Tel Aviv's Good Samaritans
By Yitzhak Laor
June 18, 2012

Maybe the huge internet petition that begins "We are all Good Samaritans - we're stopping the expulsion of the Sudanese and Eritreans," was meant to be ironic. After all, the Samaritans were objects of hostility by the Jewish religion in ancient times.

But it's more likely that the petition's headline was an innocent translation from a western language. The myth of the Good Samaritan is Christian, even anti-Jewish. If that's the case, this slip of the keyboard discloses an important dimension of Israel's human rights community: Its dialogue, not just its funding, is linked to the west.

This is also the source of the opposition's weakness. Not only does it, from the start, write off religious Jews, who one assumes might be more familiar with the source of the Good Samaritan concept, but it is unable to identify the mechanism of Israeli racism. This racism requires political opposition, not just Good Samaritans who go to Berlin or London and come back, and go again to recharge their conscience batteries.

It's true, the right is inciting against African migrants, adopting the neo-fascist style of Western Europe. It's also true that a large portion of those inciting and being incited would not be able to pass through border control in Europe without somehow being humiliated. Anyone who stands in airport lines in the west understands how those with darker skin are pounced upon. Israelis don't like to talk about what some of them go through in airports where they're treated like black people. Western racism divides people first and foremost by the color of their skin, and that's how it's always been.

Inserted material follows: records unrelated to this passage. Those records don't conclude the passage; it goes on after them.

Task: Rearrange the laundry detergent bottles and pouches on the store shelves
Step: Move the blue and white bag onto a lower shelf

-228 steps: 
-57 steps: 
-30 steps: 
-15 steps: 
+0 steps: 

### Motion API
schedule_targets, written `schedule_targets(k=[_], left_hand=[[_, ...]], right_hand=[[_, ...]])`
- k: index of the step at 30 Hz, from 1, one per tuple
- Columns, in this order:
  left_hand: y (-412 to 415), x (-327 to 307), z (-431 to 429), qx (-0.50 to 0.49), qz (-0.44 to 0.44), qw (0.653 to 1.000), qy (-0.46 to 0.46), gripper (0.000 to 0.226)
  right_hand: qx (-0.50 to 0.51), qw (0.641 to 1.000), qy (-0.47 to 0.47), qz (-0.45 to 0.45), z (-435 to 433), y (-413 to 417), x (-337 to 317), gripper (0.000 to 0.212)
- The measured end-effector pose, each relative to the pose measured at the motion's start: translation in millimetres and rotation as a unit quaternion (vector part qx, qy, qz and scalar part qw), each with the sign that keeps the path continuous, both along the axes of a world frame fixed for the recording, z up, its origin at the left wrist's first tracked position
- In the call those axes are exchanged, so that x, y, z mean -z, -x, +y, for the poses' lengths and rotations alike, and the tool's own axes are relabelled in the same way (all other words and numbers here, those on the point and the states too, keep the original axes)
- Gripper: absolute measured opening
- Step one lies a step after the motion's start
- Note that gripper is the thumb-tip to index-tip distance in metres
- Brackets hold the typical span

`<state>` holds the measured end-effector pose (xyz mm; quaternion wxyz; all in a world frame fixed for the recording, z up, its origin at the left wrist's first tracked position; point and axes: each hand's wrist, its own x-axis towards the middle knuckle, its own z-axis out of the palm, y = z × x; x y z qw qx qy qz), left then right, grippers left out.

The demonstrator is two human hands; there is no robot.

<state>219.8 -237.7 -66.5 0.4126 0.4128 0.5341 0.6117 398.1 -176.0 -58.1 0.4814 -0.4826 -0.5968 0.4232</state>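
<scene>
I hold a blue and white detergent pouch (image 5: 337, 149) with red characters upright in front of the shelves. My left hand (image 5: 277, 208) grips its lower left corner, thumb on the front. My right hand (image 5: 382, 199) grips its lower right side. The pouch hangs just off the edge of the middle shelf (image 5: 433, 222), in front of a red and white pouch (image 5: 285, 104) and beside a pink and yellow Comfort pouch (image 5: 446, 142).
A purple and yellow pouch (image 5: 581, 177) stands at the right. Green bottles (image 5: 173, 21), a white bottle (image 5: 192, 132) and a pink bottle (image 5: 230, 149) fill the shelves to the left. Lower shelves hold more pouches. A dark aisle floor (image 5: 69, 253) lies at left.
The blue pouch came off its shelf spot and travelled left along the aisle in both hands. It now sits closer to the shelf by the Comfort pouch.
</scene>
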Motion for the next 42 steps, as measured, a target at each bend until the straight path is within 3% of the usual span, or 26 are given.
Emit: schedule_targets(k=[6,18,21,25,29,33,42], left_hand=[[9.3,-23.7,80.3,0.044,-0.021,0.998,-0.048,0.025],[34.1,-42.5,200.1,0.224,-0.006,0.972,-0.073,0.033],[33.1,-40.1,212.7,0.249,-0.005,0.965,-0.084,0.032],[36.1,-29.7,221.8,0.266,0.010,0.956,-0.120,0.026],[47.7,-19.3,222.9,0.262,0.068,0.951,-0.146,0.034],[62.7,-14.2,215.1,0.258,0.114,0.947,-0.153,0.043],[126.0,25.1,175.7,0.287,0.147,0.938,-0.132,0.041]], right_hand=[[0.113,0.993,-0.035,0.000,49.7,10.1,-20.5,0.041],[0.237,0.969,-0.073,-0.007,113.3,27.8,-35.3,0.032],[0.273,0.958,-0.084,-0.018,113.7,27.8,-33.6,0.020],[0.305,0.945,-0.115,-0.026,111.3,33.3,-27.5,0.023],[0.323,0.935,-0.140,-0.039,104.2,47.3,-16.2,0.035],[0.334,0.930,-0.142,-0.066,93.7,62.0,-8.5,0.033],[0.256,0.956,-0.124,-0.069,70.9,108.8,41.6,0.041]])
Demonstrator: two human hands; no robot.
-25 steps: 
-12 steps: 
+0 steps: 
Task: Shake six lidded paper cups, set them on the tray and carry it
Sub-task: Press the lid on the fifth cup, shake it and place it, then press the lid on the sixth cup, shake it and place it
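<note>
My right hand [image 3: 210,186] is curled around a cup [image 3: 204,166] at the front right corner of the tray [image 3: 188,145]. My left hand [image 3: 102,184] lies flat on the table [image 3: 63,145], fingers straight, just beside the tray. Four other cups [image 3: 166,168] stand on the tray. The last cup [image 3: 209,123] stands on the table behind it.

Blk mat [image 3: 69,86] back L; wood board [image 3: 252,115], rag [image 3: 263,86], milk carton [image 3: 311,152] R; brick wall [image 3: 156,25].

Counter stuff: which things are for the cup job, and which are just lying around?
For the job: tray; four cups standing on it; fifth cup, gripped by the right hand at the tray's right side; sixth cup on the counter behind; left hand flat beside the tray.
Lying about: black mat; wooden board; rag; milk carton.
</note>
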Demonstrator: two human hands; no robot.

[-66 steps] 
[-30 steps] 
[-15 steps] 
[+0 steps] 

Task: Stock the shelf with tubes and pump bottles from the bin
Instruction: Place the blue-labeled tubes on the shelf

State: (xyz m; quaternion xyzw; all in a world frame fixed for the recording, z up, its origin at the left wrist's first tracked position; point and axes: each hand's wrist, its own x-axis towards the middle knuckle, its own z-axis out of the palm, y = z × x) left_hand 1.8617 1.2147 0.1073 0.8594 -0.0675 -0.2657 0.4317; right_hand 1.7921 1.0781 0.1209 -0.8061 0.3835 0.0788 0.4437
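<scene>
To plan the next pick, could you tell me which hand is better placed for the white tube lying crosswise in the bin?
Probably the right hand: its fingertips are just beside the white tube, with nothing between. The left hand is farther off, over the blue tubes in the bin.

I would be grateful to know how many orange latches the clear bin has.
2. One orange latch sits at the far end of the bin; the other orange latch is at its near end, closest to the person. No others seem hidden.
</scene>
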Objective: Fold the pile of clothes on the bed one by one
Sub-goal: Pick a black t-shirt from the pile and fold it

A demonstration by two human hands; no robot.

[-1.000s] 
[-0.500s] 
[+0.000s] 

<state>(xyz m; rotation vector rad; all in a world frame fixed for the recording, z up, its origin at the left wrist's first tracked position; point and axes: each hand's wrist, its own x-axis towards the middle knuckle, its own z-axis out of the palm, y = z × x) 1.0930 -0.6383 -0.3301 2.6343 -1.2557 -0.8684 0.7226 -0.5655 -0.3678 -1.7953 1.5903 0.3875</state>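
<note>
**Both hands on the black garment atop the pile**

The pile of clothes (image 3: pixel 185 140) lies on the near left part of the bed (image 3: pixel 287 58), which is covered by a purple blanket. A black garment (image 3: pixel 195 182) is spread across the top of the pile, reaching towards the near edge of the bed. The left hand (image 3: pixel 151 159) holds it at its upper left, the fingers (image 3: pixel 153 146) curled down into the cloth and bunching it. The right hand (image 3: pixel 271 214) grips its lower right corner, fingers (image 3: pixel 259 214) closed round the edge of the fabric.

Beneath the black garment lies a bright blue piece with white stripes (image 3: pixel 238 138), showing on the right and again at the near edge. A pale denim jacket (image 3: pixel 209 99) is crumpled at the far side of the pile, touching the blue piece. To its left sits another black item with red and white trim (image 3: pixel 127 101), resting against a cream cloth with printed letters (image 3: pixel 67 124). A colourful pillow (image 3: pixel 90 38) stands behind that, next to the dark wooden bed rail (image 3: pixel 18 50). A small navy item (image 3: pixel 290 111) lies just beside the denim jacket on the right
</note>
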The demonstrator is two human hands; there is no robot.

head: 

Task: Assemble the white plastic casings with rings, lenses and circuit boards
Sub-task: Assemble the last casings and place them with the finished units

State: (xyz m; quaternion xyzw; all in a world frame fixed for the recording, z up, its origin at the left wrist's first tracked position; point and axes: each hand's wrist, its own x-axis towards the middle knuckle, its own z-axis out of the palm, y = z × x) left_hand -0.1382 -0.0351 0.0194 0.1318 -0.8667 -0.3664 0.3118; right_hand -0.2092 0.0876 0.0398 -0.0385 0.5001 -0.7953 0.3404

But in the heat of the arguments about the horrible cruelty of the expellers, it's forgotten that Israel is a racist state by law, including its Basic Laws that constitute the central body of the state's legislation. On the basis of this racism, Prime Minister Benjamin Netanyahu, National Union MK Michael Ben Ari, Interior Minister Eli Yishai and MK Ofir Akunis of Likud can join together and speak of "the danger to the Jewish state."

Israel's citizenship laws, those that forbid entry and those that enable immediate citizenship, have always been based on the distinction between Jew and non-Jew. There's no way to make this distinction without religion. That's the primary job of the rabbinate: to act as a separation fence between Jews and non-Jews.

This context, and in particular the Law of Return, sparks the recurring debate over "Who is a Jew." But those making the arguments never criticize the racist Law of Return. Anyone who would dig through newspaper archives would find that even respected "post-Zionists," more than a decade after the discourse on "Zionism as racism" received backing from the United Nations, took pains to defend the Law of Return among the intelligentsia. Their argument - that the Law of Return is a type of "affirmative action" - is total hypocrisy.

But the true picture of Israeli racism emerges from the citizenship laws and its budget. The expulsion of the African migrants, cruel and immoral as it may be, is "only" a festering sore; underneath it a daily toxicity of mechanisms and language, which not only enable the expulsion but quickly turn it into something normal.

Israeli state racism is not typical western racism, meaning hostility to the dark-skinned or an irrational fear of them. Israeli racism and its famous weapon - demographic statistics - assume that Arab natural growth is "a cancer in the body of the nation." It posits that educating Arab children is dangerous, which is why they receive a lot less education than Jewish children get; it's why Arabs are discriminated against regarding water quotas for agriculture; it assumes that the higher infant mortality rate among Arabs is because "they're slow," and this "slowness" of theirs hasn't changed in 64 years, because "that's the way it is."

Israeli racism is part of the daily politics of every state body: the National Roads Company, the Water Authority, the welfare, education, academia and health authorities (name one public hospital in an Arab town ), and so on.

It would behoove those who are shocked by the barbaric expulsion of the Africans to take even one hour to examine the statistics about the lives of the Arab minority in Israel - and to go into politics, not just philanthropy.